September 30th, 2009 at 11:10 am
@dreb: Thanks for the comment. Not sure how the plugin is effected by the WP Security Scan you are referring to. And not sure what you are requesting. Do you want me to rename the function?
October 5th, 2009 at 3:20 pm
[...] verspreche ich mir jetzt von dem Plugin Media Tags 2.0 vom Codehooligan Paul Menard aus Austin, Texas. Google half mir ihn zu finden. Das Prinzip ist ganz [...]
October 22nd, 2009 at 10:26 am
My school system was almost entirely white and generally middle class. ,
October 23rd, 2009 at 7:39 am
THAT would be a good use of a big carbon tax. ,
November 16th, 2009 at 4:36 pm
Hey Paul,
Great plugin. It’s letting me do some cool stuff in tandem with the jQuery Cycle plugin.
One question: it’s not clear to me how I’d grab the captions, etc. associated with an image. Is this possible with one of the existing functions, or even with some custom code?
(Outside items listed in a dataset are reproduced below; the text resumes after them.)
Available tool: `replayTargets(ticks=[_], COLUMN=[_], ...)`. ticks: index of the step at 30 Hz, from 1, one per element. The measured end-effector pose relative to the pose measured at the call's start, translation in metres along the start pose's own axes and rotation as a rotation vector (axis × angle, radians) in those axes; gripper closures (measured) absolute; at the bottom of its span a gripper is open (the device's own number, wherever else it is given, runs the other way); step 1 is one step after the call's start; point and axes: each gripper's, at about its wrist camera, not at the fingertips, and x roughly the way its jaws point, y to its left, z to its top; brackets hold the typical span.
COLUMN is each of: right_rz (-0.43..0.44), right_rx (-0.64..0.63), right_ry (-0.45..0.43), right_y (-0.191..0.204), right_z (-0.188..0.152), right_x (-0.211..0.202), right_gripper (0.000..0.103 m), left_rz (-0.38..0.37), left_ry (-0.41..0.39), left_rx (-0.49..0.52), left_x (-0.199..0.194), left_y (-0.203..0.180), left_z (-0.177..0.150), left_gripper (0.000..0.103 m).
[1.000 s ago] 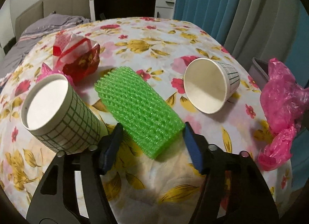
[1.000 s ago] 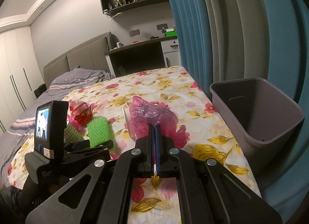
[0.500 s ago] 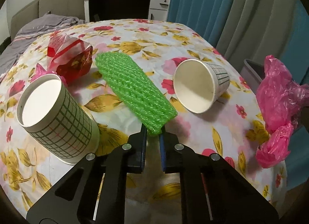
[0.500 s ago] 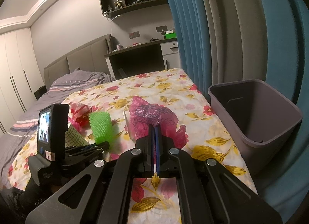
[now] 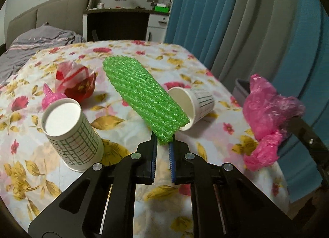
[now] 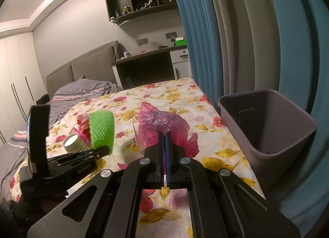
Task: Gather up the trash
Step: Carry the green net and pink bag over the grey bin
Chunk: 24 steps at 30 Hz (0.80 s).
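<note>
My left gripper (image 5: 163,143) is shut on the near end of a green foam net sleeve (image 5: 141,96), which sticks up and away from the fingers, lifted off the floral bedspread (image 5: 127,131). In the right wrist view the same green foam net sleeve (image 6: 101,131) stands above the left gripper (image 6: 102,149). My right gripper (image 6: 164,137) is shut on a crumpled pink plastic bag (image 6: 162,123), held above the bed's right side. That pink plastic bag (image 5: 267,110) shows at the right in the left wrist view. A grey bin (image 6: 267,127) stands beside the bed.
On the bedspread lie a grid-patterned paper cup (image 5: 70,133) tilted at the left, a second paper cup (image 5: 193,106) on its side behind the foam, a red and white wrapper (image 5: 76,82) and a small pink scrap (image 5: 49,98). Blue curtains (image 6: 226,53) hang behind the bin.
My left gripper has closed on the green foam net sleeve and lifted it off the bedspread. The right gripper has kept still with the pink bag.
</note>
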Motion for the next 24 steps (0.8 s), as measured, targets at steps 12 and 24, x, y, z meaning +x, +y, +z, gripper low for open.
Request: replayTargets(ticks=[12, 24], right_rz=[0.0, -0.097], right_rx=[-0.001, 0.016], right_ry=[-0.036, -0.117], right_y=[-0.007, -0.047], right_z=[0.007, 0.038], right_x=[-0.014, -0.029], right_gripper=[0.101, 0.101], left_rz=[-0.031, -0.176], left_ry=[-0.123, -0.187], left_rx=[0.047, 0.178], left_x=[-0.046, -0.056], left_y=[-0.014, -0.083], left_z=[0.011, 0.037], left_gripper=[0.093, 0.093])
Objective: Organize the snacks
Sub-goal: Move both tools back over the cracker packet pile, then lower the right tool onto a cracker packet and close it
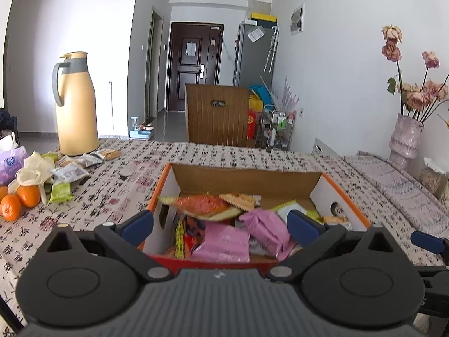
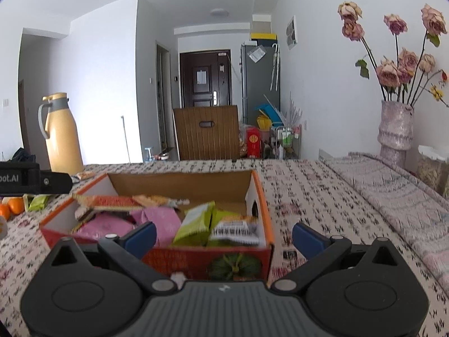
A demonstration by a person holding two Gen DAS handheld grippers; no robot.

November 16th, 2009 at 5:33 pm
@Ryan: There current aren’t any hook to all for display retrieval of the caption information via the Media Tags plugin. That is a great idea though. I’ll need to see about including that in the upcoming release.
November 17th, 2009 at 6:41 pm
Thanks for the quick response Paul. I did some searching and it doesn’t seem easy to do this manually; I’m not sure what WordPress functions you’d use to grab that info, but you could be the first person to figure it out!
November 17th, 2009 at 6:52 pm
@Ryan: I’m up for that challenge. So question on how you are using the Media Tags plugin. There are two basic way. View the template code or via the shortcode?
November 18th, 2009 at 10:58 am
Nice
I’m calling the function in the template.